■ TASK BRIEF ■
Can you find the lines of the listing that include "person" and copy every one?

■ THE DATA ■

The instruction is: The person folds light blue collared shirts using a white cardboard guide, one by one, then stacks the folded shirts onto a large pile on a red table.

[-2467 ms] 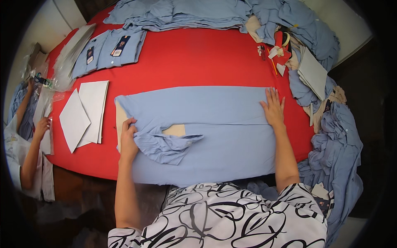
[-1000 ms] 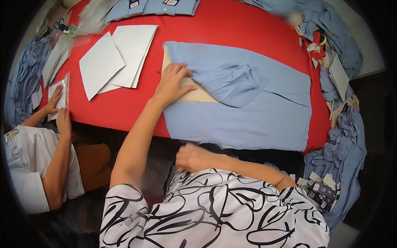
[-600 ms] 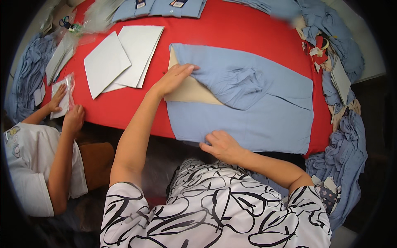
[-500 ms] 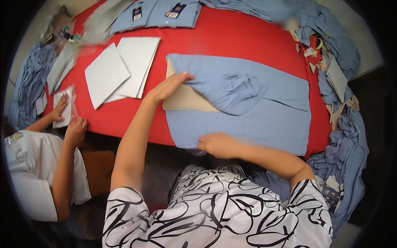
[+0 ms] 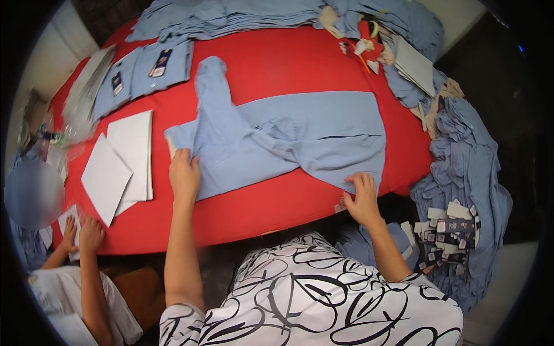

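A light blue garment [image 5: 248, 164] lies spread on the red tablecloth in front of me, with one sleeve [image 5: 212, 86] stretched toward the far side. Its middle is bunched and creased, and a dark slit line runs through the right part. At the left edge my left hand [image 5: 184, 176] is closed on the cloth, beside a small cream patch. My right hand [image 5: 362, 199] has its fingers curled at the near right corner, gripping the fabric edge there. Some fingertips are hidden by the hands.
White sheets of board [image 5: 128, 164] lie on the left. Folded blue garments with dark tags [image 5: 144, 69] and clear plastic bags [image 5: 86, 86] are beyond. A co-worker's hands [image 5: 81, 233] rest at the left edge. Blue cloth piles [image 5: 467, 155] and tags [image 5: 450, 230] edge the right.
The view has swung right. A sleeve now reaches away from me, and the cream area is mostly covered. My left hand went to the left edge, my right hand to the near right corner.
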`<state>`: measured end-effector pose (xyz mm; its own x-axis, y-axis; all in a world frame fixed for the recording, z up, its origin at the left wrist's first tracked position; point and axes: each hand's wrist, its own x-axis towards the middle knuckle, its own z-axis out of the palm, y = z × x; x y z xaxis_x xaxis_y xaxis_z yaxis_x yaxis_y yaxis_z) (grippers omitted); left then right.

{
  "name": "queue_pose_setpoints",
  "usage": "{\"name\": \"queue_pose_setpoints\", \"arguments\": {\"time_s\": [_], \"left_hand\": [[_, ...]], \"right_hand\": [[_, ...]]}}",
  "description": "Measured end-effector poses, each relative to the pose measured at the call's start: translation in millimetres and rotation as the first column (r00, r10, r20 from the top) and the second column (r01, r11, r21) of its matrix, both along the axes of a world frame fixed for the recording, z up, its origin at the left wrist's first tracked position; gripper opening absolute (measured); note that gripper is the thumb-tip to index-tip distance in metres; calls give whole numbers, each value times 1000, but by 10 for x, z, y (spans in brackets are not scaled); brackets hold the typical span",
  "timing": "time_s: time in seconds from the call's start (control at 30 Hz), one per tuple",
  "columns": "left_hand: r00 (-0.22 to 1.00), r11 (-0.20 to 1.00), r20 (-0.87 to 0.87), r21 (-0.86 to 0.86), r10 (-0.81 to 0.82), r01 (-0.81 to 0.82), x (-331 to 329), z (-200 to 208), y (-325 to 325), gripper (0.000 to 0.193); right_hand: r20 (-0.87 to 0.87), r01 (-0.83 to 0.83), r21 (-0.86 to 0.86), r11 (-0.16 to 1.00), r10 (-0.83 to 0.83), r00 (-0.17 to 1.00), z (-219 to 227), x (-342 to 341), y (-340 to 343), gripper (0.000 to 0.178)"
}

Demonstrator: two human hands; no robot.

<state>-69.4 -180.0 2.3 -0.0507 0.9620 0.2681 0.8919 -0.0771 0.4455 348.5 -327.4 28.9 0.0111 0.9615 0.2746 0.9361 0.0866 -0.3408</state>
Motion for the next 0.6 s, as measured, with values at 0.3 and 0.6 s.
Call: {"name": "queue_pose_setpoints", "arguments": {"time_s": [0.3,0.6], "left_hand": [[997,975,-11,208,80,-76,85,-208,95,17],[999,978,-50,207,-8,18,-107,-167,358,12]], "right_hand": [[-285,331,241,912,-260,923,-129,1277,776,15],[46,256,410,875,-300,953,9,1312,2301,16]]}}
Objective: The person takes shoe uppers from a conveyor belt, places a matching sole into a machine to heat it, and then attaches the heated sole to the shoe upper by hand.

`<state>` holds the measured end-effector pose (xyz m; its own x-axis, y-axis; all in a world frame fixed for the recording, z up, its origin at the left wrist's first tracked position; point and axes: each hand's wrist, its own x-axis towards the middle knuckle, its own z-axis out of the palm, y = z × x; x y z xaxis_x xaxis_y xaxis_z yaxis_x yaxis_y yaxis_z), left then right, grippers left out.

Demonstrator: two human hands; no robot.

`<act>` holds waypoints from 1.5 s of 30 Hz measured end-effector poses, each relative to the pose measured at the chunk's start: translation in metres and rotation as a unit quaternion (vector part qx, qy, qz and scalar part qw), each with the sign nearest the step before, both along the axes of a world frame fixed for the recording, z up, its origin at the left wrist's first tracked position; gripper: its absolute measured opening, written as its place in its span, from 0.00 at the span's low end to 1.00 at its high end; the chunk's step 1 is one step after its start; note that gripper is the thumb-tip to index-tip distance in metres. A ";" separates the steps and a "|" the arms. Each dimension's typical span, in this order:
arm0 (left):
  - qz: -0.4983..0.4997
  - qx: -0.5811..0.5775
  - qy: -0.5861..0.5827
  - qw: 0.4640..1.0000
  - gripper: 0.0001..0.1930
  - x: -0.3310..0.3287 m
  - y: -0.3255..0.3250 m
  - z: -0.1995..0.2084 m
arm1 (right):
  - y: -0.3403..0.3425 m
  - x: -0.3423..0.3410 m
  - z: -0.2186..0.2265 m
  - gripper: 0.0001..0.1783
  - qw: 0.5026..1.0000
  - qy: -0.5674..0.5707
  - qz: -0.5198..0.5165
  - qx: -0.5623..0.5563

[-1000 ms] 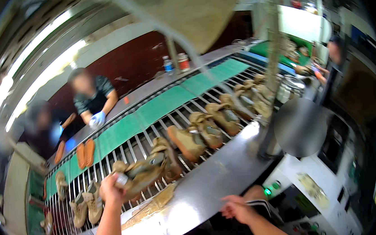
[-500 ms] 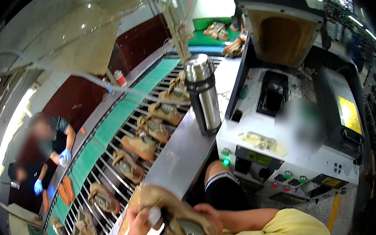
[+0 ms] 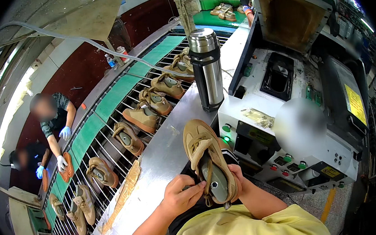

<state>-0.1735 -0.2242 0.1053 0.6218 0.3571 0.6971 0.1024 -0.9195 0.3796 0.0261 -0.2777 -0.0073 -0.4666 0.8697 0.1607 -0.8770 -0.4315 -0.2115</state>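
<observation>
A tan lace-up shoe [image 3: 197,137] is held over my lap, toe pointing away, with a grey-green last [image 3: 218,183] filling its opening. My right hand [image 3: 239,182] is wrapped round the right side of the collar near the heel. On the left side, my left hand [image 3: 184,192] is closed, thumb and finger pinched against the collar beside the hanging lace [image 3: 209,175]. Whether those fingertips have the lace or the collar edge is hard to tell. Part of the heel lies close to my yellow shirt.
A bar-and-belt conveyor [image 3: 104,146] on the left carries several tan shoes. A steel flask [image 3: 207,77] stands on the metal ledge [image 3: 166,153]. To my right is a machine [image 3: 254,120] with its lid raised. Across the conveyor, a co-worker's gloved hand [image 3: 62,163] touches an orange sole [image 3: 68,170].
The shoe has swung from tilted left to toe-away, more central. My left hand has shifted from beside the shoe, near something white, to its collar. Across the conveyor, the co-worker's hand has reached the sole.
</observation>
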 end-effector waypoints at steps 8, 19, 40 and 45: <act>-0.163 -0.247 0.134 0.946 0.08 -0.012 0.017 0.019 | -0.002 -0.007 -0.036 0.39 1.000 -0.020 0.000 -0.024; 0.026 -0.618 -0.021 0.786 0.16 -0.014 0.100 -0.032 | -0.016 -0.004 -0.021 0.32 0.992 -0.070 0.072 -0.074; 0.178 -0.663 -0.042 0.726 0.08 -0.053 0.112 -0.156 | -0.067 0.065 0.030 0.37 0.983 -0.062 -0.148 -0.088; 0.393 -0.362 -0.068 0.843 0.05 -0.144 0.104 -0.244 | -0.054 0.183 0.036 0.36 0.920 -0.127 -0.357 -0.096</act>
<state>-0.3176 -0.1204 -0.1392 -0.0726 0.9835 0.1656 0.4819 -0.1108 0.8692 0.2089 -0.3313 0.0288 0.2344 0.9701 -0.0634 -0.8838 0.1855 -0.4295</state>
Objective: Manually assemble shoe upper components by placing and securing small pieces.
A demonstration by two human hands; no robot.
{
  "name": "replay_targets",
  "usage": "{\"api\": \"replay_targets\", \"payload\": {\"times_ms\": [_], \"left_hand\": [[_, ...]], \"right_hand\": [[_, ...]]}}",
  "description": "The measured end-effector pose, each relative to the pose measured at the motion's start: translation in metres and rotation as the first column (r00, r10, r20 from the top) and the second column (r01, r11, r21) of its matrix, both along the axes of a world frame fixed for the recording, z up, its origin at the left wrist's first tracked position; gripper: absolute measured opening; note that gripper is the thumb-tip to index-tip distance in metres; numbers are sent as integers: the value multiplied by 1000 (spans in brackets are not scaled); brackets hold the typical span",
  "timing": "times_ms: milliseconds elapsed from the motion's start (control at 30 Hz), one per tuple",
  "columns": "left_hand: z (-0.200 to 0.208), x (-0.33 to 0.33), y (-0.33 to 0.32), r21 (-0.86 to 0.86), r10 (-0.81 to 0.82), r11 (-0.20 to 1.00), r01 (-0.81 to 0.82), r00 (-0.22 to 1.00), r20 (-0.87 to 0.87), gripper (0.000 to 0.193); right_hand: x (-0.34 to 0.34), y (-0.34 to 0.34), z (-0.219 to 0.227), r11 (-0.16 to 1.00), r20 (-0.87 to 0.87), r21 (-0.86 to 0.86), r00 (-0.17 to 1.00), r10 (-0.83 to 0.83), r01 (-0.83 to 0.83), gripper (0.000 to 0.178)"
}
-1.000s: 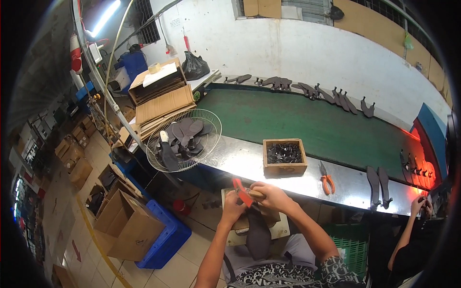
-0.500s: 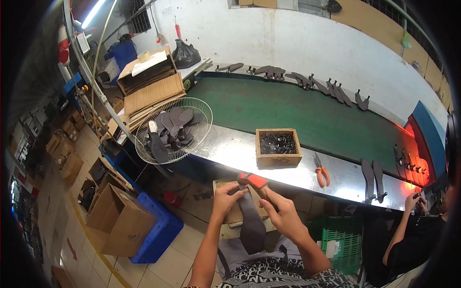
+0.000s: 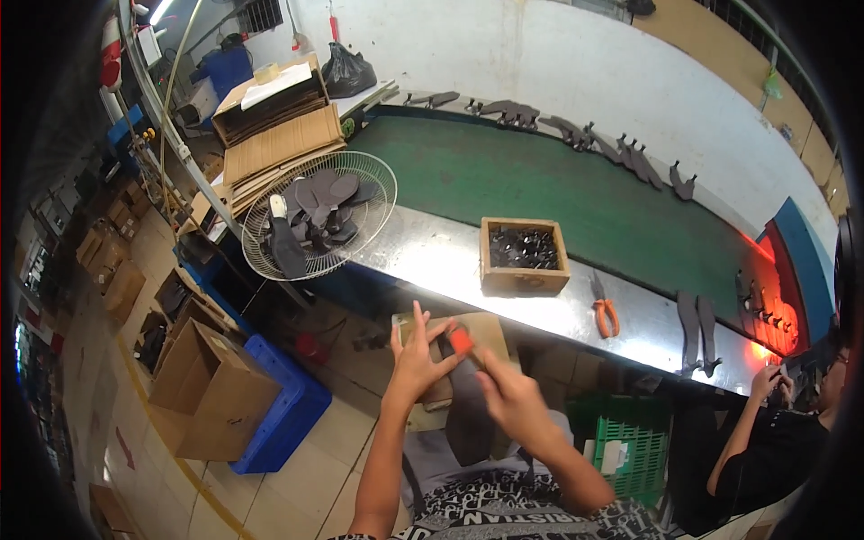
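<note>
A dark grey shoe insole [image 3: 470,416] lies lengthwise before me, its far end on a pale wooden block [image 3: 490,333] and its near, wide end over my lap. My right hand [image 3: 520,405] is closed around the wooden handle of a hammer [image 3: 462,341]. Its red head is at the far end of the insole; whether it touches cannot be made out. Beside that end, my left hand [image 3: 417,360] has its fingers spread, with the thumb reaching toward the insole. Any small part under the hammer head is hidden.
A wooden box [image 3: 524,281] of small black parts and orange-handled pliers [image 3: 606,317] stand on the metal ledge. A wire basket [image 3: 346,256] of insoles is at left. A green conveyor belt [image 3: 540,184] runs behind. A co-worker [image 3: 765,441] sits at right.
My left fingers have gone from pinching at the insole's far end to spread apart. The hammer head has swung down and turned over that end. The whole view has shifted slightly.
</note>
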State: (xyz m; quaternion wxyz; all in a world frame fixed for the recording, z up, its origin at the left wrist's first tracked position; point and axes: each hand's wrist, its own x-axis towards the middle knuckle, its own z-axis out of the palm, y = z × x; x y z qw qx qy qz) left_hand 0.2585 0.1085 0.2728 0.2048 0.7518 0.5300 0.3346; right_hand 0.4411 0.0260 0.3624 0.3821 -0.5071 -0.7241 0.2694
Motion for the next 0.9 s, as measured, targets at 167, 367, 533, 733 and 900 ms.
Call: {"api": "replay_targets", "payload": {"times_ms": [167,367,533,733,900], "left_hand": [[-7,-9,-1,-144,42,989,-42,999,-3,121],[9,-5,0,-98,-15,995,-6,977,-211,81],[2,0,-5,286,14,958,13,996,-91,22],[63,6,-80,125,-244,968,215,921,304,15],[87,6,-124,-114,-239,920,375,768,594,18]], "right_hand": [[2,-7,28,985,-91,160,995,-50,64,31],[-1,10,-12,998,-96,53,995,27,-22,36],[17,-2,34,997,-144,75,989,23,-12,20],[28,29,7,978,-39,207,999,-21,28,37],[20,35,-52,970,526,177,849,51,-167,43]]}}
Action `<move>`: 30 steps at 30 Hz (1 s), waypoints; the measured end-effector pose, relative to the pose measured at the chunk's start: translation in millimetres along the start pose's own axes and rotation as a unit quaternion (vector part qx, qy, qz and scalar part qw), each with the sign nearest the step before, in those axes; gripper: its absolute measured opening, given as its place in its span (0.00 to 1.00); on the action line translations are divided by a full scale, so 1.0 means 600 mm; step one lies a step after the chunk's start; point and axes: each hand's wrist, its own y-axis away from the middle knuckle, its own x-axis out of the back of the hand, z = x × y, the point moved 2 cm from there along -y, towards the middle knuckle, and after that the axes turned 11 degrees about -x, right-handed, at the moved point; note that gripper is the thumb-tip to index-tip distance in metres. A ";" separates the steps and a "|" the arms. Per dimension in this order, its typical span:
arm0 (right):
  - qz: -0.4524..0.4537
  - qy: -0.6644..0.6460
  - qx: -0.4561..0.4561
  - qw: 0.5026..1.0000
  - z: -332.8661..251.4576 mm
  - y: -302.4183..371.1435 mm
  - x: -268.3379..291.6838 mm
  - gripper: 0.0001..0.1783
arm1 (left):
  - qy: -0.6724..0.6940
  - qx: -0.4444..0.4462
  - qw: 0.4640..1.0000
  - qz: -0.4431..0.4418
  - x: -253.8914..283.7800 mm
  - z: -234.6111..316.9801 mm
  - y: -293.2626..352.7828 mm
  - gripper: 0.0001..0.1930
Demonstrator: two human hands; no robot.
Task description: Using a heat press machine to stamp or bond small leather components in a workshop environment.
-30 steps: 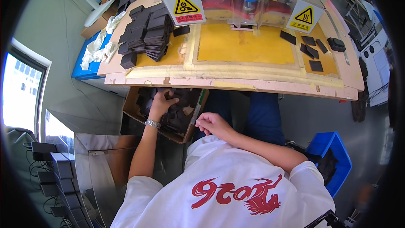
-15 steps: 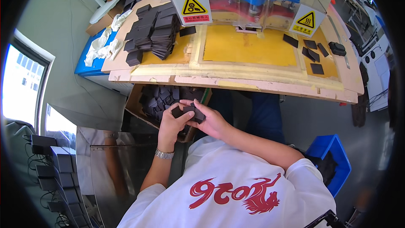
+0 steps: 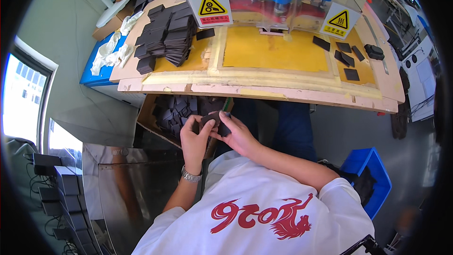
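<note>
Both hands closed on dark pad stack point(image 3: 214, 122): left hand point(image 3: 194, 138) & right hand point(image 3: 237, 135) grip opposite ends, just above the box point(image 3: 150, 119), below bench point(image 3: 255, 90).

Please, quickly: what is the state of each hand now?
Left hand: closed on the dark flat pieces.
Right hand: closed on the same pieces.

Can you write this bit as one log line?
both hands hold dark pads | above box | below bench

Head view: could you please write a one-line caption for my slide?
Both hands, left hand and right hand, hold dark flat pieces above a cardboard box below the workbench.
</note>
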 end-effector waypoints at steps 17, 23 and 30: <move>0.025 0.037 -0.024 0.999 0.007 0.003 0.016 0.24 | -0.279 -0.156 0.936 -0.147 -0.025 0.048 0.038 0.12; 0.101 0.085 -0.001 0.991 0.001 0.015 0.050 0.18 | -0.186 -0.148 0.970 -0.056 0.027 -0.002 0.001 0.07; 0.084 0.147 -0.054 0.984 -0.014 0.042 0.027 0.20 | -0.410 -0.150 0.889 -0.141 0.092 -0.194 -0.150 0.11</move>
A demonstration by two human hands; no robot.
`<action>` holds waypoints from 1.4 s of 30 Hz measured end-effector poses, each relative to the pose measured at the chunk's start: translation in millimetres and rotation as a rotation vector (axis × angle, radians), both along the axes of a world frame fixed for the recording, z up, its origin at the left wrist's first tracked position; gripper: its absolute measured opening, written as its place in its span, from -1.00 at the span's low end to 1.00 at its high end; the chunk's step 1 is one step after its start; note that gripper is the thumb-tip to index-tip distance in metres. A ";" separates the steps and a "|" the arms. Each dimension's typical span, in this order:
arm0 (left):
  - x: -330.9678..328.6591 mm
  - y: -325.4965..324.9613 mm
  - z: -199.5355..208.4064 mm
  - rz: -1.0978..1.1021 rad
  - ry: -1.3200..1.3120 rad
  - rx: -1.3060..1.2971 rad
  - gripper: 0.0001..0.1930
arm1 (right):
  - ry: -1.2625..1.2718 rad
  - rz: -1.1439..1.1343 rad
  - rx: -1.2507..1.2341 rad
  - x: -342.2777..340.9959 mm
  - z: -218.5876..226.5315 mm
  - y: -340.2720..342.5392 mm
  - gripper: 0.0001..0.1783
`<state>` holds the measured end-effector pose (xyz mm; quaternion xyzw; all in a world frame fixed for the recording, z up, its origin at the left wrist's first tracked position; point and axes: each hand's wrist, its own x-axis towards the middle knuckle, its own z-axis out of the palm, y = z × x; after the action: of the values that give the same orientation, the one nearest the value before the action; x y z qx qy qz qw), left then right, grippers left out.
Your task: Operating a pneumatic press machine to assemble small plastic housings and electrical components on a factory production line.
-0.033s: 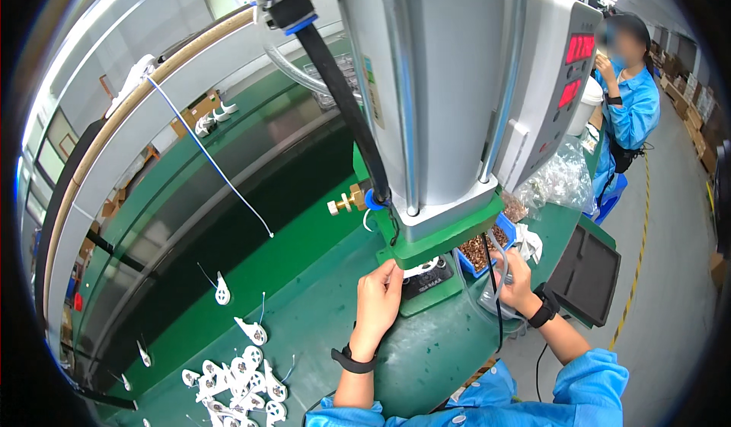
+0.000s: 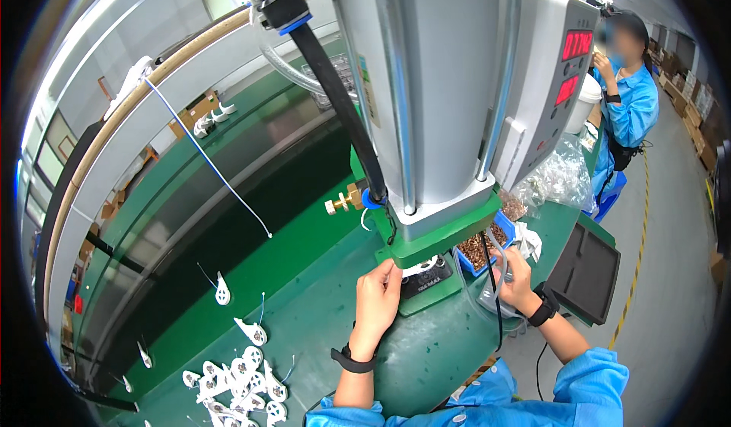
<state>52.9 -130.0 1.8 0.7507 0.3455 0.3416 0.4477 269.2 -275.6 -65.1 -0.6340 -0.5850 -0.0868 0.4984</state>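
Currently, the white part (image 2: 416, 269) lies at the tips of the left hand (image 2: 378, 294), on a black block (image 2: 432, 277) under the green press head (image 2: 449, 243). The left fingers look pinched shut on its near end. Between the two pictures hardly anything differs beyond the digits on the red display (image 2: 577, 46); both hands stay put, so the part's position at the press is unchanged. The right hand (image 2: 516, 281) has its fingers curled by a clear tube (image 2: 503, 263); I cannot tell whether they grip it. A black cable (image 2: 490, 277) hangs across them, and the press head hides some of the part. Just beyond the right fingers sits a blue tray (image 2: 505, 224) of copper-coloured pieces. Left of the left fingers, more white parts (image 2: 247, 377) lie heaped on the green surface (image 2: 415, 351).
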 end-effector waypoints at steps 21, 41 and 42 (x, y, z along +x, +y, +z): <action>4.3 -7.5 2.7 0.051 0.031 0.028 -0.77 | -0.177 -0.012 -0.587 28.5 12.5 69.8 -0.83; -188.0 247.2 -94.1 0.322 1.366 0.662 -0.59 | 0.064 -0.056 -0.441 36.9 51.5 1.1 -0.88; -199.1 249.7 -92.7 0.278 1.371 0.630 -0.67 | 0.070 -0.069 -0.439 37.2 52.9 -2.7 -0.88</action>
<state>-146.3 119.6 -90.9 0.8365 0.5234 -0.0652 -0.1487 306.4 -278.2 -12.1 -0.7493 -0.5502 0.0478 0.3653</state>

■ SOLVED PROBLEM ■
The instruction is: The person folds light blue collared shirts using a white cardboard guide, one by one, then stacks the folded shirts onto a large pile on a red table.
Objective: The person takes shoe uppers from a conveyor belt, places a matching sole into a machine to heat it, and then attaches the heated sole to the shoe upper by hand.

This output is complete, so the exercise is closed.